**Exercise:**
Stop after the line containing "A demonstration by": print each line exactly from the first line of the listing up to that point.

**Available data:**
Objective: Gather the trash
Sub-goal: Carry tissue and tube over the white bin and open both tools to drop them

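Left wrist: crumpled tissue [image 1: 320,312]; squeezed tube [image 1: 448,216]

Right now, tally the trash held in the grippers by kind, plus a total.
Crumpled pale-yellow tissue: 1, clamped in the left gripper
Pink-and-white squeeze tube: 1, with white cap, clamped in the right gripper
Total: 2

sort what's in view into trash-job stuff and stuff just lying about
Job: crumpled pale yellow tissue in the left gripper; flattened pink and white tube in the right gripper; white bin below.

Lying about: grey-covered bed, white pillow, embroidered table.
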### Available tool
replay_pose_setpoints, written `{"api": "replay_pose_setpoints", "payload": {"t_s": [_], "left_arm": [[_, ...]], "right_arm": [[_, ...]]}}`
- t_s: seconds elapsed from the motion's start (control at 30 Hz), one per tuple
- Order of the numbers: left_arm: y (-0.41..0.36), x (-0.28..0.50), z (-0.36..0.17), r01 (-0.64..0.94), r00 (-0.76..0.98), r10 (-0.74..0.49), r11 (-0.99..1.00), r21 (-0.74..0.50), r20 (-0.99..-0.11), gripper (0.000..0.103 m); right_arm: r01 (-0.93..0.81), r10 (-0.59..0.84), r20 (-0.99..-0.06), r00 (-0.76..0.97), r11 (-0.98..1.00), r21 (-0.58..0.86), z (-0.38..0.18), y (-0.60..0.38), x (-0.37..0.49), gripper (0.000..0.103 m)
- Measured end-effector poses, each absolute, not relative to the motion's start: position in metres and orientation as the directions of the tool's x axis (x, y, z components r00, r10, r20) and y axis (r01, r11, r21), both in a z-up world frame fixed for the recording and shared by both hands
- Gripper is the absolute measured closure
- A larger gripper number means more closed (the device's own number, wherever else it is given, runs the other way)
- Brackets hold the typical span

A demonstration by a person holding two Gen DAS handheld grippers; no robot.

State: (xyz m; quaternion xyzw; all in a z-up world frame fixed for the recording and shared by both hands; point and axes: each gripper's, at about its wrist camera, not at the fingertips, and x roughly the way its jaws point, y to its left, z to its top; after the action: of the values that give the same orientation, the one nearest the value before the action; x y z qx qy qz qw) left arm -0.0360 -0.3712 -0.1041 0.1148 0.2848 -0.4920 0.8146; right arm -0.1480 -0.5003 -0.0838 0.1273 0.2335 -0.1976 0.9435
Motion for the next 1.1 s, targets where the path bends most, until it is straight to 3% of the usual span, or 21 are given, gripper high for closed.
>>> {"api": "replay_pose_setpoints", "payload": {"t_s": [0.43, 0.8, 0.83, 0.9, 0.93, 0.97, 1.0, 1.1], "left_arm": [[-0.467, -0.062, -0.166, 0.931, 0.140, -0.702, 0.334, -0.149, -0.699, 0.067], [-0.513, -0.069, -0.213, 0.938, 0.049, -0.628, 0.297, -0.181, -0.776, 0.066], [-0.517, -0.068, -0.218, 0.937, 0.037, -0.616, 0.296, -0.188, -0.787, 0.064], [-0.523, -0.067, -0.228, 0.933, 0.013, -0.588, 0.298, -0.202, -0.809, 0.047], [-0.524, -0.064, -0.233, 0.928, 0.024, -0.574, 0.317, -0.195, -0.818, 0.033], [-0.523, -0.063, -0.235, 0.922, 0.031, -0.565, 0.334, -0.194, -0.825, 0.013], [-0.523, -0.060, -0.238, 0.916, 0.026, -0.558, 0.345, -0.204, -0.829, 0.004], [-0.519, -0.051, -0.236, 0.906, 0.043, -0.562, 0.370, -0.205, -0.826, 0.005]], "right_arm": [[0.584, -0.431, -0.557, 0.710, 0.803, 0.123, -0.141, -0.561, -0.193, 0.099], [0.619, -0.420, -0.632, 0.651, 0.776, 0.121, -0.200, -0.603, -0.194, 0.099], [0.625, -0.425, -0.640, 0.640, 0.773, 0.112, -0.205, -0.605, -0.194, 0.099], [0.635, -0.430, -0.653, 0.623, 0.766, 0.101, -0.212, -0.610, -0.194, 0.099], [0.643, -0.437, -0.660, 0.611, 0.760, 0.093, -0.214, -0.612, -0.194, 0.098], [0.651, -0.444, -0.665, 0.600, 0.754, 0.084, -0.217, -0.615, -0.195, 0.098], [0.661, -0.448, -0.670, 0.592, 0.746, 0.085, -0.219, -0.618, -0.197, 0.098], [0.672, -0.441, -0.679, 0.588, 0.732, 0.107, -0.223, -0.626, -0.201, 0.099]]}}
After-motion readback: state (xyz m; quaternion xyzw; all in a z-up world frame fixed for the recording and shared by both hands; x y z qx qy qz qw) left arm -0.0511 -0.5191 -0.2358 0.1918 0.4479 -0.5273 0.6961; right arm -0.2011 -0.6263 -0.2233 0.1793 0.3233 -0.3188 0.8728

**Result:**
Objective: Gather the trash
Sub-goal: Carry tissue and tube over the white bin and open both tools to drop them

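Left wrist: crumpled tissue [image 1: 320,312]; squeezed tube [image 1: 448,216]

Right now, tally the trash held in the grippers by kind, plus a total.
Crumpled pale-yellow tissue: 1, clamped in the left gripper
Pink-and-white squeeze tube: 1, with white cap, clamped in the right gripper
Total: 2

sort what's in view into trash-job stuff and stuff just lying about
Job: crumpled pale yellow tissue in the left gripper; flattened pink and white tube in the right gripper; white bin below.

Lying about: grey-covered bed, white pillow, embroidered table.
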### Available tool
replay_pose_setpoints, written `{"api": "replay_pose_setpoints", "payload": {"t_s": [_], "left_arm": [[_, ...]], "right_arm": [[_, ...]]}}`
- t_s: seconds elapsed from the motion's start (control at 30 Hz), one per tuple
- Order of the numbers: left_arm: y (-0.41..0.36), x (-0.28..0.50), z (-0.36..0.17), r01 (-0.64..0.94), r00 (-0.76..0.98), r10 (-0.74..0.49), r11 (-0.99..1.00), r21 (-0.74..0.50), r20 (-0.99..-0.11), gripper (0.000..0.103 m); right_arm: r01 (-0.93..0.81), r10 (-0.59..0.84), r20 (-0.99..-0.06), r00 (-0.76..0.97), r11 (-0.98..1.00), r21 (-0.58..0.86), z (-0.38..0.18), y (-0.60..0.38), x (-0.37..0.49), gripper (0.000..0.103 m)
- Measured end-effector poses, each absolute, not relative to the motion's start: position in metres and orientation as the directions of the tool's x axis (x, y, z components r00, r10, r20) and y axis (r01, r11, r21), both in a z-up world frame fixed for the recording and shared by both hands
- Gripper is the absolute measured closure
- A larger gripper number means more closed (the device's own number, wherever else it is given, runs the other way)
- Brackets hold the typical span

A demonstration by a person holding two Gen DAS handheld grippers; no robot.

No additional output will be given.